Citizens of Ukraine cast their vote in New York City


by Marta Kolomayets

NEW YORK - The building here on 67th Street, which houses the Belarusian, Ukrainian and Soviet missions to the United Nations, was bustling with activity on Sunday morning, December 1, as more than 175 eligible voters, thousand of miles away from their homeland, came to cast their ballots on Ukraine's future.

Ukrainian Ambassador to the United Nations, Gennadi Udovenko monitored the voting procedures, as the first floor of the mission was transformed into a polling place for residents of Ukraine who hold valid Soviet passports.

Volodymyr Yelchenko, the chairman of the electoral commission in New York, reported that of 176 registered voters - residents of Ukraine who are currently either visiting, working or studying in the United States - 162 voted "yes" on the referendum question. Seven opposed leaving the union, while seven ballots were disqualified.

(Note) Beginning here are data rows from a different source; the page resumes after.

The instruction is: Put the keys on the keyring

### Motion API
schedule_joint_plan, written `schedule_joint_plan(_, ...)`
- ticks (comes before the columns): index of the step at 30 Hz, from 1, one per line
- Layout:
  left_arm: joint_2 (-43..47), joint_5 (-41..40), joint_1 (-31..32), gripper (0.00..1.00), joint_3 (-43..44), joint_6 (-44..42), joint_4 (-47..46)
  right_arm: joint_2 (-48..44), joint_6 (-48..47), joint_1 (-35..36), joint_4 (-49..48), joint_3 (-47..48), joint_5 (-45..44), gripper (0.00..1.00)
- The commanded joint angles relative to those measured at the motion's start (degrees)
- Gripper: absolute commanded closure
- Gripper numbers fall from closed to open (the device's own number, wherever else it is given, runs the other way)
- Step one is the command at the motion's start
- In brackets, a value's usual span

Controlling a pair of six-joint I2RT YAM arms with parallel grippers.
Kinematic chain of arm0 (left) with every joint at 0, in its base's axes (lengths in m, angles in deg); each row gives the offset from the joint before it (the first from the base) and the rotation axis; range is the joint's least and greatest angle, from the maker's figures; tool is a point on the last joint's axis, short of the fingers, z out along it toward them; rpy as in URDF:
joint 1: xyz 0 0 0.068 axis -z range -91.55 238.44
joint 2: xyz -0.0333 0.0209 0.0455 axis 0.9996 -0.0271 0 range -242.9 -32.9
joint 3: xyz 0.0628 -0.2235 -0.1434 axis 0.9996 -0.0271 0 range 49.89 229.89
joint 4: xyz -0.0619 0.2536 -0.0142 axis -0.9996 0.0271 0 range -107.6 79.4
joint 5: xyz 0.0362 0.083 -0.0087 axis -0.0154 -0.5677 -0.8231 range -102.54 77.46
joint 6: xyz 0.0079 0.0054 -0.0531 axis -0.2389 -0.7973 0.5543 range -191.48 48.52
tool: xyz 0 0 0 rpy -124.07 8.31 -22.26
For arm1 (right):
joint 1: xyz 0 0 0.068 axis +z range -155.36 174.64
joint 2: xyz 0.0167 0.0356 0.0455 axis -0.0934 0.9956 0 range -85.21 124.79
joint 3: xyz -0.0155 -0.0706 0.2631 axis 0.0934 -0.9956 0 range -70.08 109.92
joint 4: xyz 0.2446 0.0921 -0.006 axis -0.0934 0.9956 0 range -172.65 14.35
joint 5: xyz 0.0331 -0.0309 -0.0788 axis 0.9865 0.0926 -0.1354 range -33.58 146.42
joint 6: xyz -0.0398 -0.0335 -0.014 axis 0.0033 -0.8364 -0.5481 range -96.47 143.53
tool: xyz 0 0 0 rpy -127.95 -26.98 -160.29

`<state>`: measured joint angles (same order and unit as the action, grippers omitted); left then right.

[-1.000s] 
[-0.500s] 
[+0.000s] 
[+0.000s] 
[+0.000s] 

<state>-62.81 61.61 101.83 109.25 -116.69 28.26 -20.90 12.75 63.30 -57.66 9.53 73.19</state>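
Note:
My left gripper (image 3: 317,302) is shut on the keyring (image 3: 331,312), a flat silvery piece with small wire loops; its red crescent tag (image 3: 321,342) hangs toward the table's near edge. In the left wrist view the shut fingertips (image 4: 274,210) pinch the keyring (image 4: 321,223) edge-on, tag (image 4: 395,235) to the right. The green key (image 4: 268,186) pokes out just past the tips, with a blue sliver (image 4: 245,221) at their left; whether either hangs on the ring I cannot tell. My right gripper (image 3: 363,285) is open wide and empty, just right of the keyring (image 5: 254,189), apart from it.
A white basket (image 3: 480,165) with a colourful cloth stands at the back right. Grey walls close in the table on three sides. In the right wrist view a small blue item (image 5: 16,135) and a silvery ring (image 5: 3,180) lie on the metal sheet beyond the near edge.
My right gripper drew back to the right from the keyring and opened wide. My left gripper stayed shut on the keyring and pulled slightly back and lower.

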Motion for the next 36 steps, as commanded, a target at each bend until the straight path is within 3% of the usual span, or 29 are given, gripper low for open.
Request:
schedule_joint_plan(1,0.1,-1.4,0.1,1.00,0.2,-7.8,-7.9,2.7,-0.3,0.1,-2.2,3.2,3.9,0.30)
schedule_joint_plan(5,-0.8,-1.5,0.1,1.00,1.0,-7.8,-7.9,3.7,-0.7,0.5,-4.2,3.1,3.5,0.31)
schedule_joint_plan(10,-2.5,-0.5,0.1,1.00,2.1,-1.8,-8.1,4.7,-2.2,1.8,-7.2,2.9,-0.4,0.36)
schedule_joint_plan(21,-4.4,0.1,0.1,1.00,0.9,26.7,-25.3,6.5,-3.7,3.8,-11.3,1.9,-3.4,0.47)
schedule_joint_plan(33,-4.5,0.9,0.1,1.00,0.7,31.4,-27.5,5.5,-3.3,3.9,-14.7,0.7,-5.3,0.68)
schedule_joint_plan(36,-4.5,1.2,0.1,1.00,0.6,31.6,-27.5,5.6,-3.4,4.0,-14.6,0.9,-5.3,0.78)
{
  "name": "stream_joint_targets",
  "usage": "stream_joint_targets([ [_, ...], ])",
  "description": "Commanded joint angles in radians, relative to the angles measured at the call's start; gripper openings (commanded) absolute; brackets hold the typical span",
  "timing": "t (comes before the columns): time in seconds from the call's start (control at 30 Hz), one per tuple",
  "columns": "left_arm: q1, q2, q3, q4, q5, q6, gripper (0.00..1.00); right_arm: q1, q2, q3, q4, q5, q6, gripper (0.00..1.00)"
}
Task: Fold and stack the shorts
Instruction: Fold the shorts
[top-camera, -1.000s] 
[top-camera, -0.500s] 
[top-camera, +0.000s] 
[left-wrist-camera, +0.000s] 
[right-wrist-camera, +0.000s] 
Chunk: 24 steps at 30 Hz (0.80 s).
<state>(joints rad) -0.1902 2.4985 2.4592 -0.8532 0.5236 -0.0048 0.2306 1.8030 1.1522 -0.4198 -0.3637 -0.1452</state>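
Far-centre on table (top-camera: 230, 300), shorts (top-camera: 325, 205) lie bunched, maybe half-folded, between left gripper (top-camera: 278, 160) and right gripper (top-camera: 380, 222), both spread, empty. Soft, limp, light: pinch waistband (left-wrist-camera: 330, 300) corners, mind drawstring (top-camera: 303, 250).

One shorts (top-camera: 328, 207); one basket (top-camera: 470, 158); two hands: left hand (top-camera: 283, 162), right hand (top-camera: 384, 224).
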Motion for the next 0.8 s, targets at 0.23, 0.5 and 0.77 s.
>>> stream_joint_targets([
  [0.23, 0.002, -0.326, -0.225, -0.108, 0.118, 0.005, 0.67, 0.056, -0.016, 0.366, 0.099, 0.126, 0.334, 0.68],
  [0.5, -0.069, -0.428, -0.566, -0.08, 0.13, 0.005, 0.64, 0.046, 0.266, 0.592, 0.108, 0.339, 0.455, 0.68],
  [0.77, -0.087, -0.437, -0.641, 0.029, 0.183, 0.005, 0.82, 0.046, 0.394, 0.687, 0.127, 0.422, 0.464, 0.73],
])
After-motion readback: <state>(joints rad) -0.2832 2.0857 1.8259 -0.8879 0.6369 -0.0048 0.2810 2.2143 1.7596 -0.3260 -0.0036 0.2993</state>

Also, 80 voters cast their ballots for Vyacheslav Chornovil, the former political prisoner, journalist and currently Lviv Oblast chairman, for president of Ukraine, while the Communist party ideologue-turned nationalist Leonid Kravchuk received 53 votes.

Although members of the electoral commission reported that many of the persons who voted in the Sunday, December 1 elections in New York were from oblasts in Galisia, the most voters came from Cherkasy, from the same street. "They were members of the Cherkasy Kozak Ensemble," explained a member of the commission.

All results from the referendum and presidential elections were faxed and telefaxed to the Central Electoral Commission in Kiev that evening.

The ballots were delivered to Kiev via Air Ukraine, on Wednesday, December 4.